Giverny may be technically in Normandy, but it's not far from Paris and easily managed in a day. It all depends on how you want to spend your precious hours.

Taking a day tour to Giverny

This is without a doubt the easiest way to visit Giverny: join a tour in Paris, magically end up in Giverny, visit, and be whisked back to Paris.

Since most group tours are similar to one another, I suggest you choose one from a reputable company which covers the essentials: safe and comfortable transport back and forth, skip the line, and a knowledgeable guide who can share a bit of the backstory with you.

Here are some Giverny day trips I recommend:

Pros: I’d rather spend my day viewing art rather than searching for the right train track. Schedules are tight and you’ll be fighting everyone for your place in line. Leaving it all to someone else means you can focus on the venue rather than getting there.

Cons: You'll get there when everyone else does, and it can get crowded. It's also a bit more expensive than organizing things on your own.

Taking public transport to Giverny

This is quite a straightforward option but is best if you're accustomed to using Paris transport independently.

Take the metro in Paris to St Lazare station: when you arrive, you'll be looking for the train to a station called Vernon (NOT Giverny!) You can buy your train ticket ahead of time or on the spot - just leave enough time to get to your train because St Lazare can be confusing. I try to get there an hour ahead of time, but that's me...

Once you reach Vernon, take the bus right outside the train station (not the little tourist train, which costs more and takes longer) and buy a round-trip ticket - cash only, no cards. Beware the schedules*, and ask the driver to confirm return trips. It should take about 15 minutes to get to Giverny from Vernon. Another option, if you're up to it, is to walk the hour or so it will take you from the train station (follow the pedestrian and bike signs).
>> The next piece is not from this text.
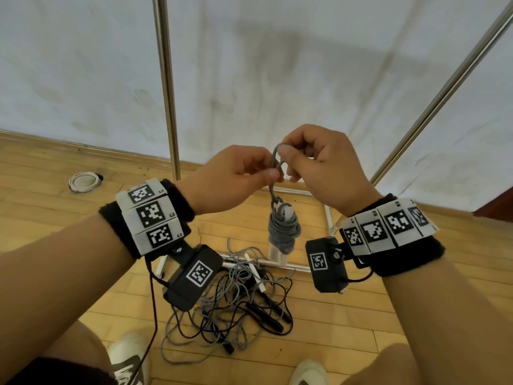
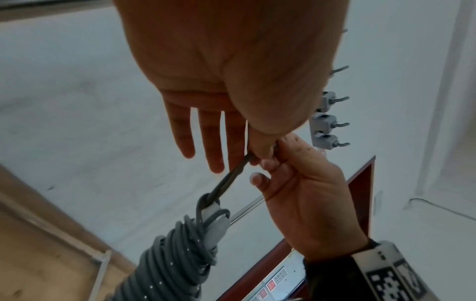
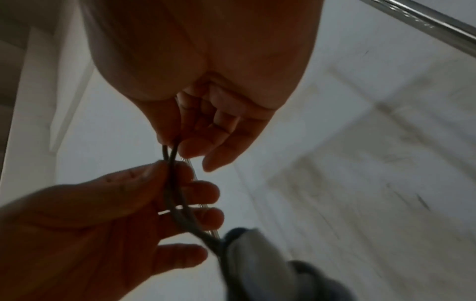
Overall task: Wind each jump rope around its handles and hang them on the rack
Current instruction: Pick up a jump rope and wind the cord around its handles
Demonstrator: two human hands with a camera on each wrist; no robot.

Hop off the bus at destination and follow the signs. You can buy your tickets to Monet's at the entrance, but if I were you, I'd get it ahead of time directly from the foundation that runs the house and gardens to avoid standing in line when it's crowded.

*Just bear in mind that if a bus is full, you'll have to wait for the next one, and if you have a train to catch, that could be a little tricky. I tend to make sure there are at least two buses between myself and my train, especially towards the end of the day.

Pros: You can time your visit to avoid the worst of the crowds.

Cons: It can be mildly complicated to navigate the Paris metro and St Lazare station if you've never done this before. Also, you have to be time-conscious and make sure you get back to your train on time.

Driving to Giverny

By car to Giverny should take you about an hour-and-a-half. It took me quite a bit longer but that was on purpose, because I didn't want to take the highway and always prefer the smaller country roads.

Head for highway A13 (towards Rouen) until you reach exit 14 (Bonnières) or exit 16 (Douains). Remember, this is a toll road and some ways down you'll have to pay.

Once off the exit, follow the signs to Vernon, and then to Giverny.

Alternatively, you can get off the highway before the toll segment: take exit 13 to Mantes Ouest and follow the D113 after that. Here's the Google map.

Once you get to Monet's house, there's plenty of parking, some of it free, or otherwise not expensive. If you arrive before the tour buses, you can park in one of the parking lots nearest Monet's house but that said, everything is close by.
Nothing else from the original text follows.